Tal y como se esperaba que ocurriera, Europa ha puesto fecha de caducidad a los coches gasolina y diésel. Pero además, también a los derivados o ‘electrificados’; es decir, que también ha dado fecha de muerte a los mild hybrid, híbridos e híbridos enchufables. A partir del año 2035, en Europa solo tendrán cabida los eléctricos de baterías y de pila de combustible –los de hidrógeno-.

La Unión Europea ha confirmado ya su nueva normativa que obligará a los fabricantes de coches a comercializar, única y exclusivamente, coches con cero emisiones. Esto, simplificando las nuevas medidas, implicará que desde el año 2035, en Europa, solo se van a vender coches nuevos eléctricos a baterías y de pila de combustible; es decir, también coches de hidrógeno. No tendrán cabida los gasolina, ni los diésel, ni los híbridos de ningún tipo.

Solo habrá coches nuevos eléctricos y de hidrógeno desde el año 2035

Varios fabricantes ya se habían adelantado y habían anunciado que en Europa, en los próximos años, basarán toda su gama de vehículos en la tecnología eléctrica. Es decir, que son muchos los fabricantes que ya antes de esta noticia se habían anticipado a anunciar que solo venderán coches eléctricos muy pronto. Pero ahora, la propia Unión Europea ha establecido un marco regulatorio por el cual todos los coches nuevos tendrán que ser eléctricos. No importa si son BEV o FCEV –de baterías o de pila de combustible-, pero tendrán que tener 0 emisiones.

Antes de que esto ocurra, en el año 2030 en Europa tendrá que haberse producido una reducción del 55% de las emisiones en automóviles y un 5o% en el caso de los vehículos comerciales. Ese será un importante primer punto de inflexión que tendrán que cumplir todos los fabricantes del mercado y para el que, poco a poco, todos han ido empezando a prepararse a lo largo de los últimos años.

Ahora queda saber cómo vamos a cargar nuestros coches eléctricos

Aunque en el año 2035 solo vayan a venderse coches eléctricos en Europa, los coches con motor térmico van a seguir con nosotros por mucho tiempo más. Solo hay que ver la antigüedad del parque de automóviles para prever que esto ocurrirá con absoluta seguridad. Además, ahora el ‘dilema’ que se plantea es que la infraestructura de carga para coches eléctricos, en la actualidad, es del todo insuficiente para el contexto que se plantea.

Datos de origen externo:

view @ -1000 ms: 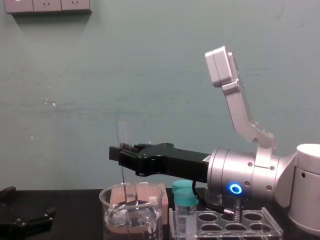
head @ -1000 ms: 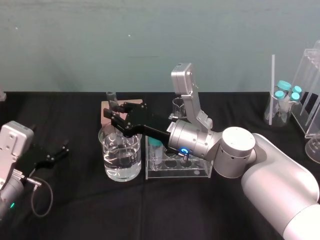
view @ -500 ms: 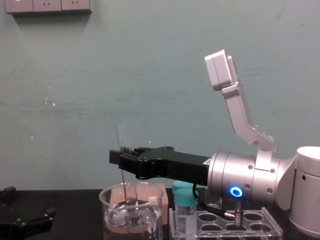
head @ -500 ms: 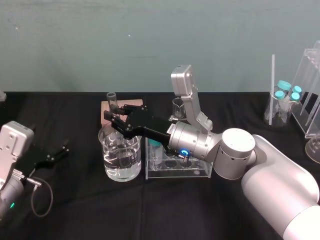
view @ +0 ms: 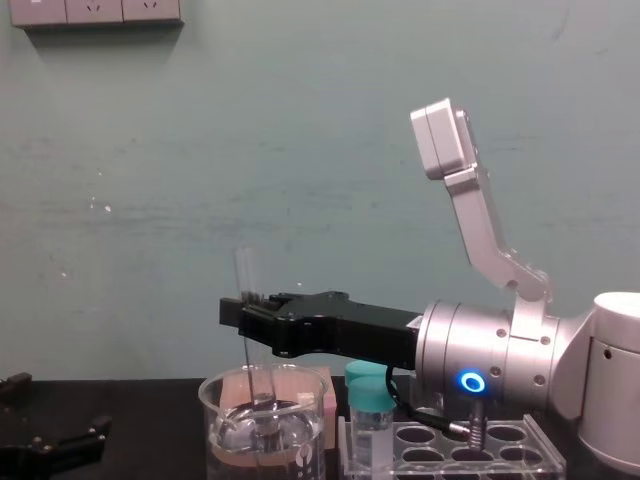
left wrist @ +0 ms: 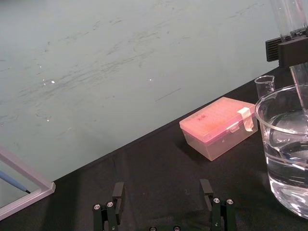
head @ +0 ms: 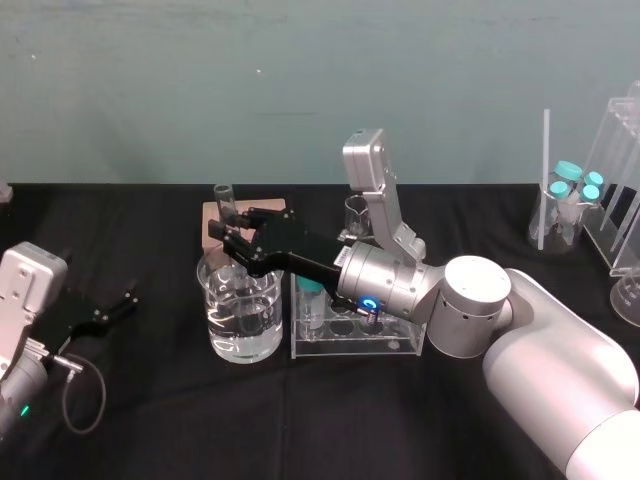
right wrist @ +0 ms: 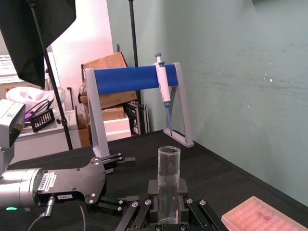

Así que, como ya las ha habido, podemos esperar nuevas ayudas a nivel nacional, y por parte de Europa, que incentiven no solo la compra de vehículos eléctricos sino que también estimulen el desarrollo de la infraestructura de carga de coches eléctricos. Este primer paso era crítico que se llevase a cabo, pero todavía quedan algunos cabos sueltos.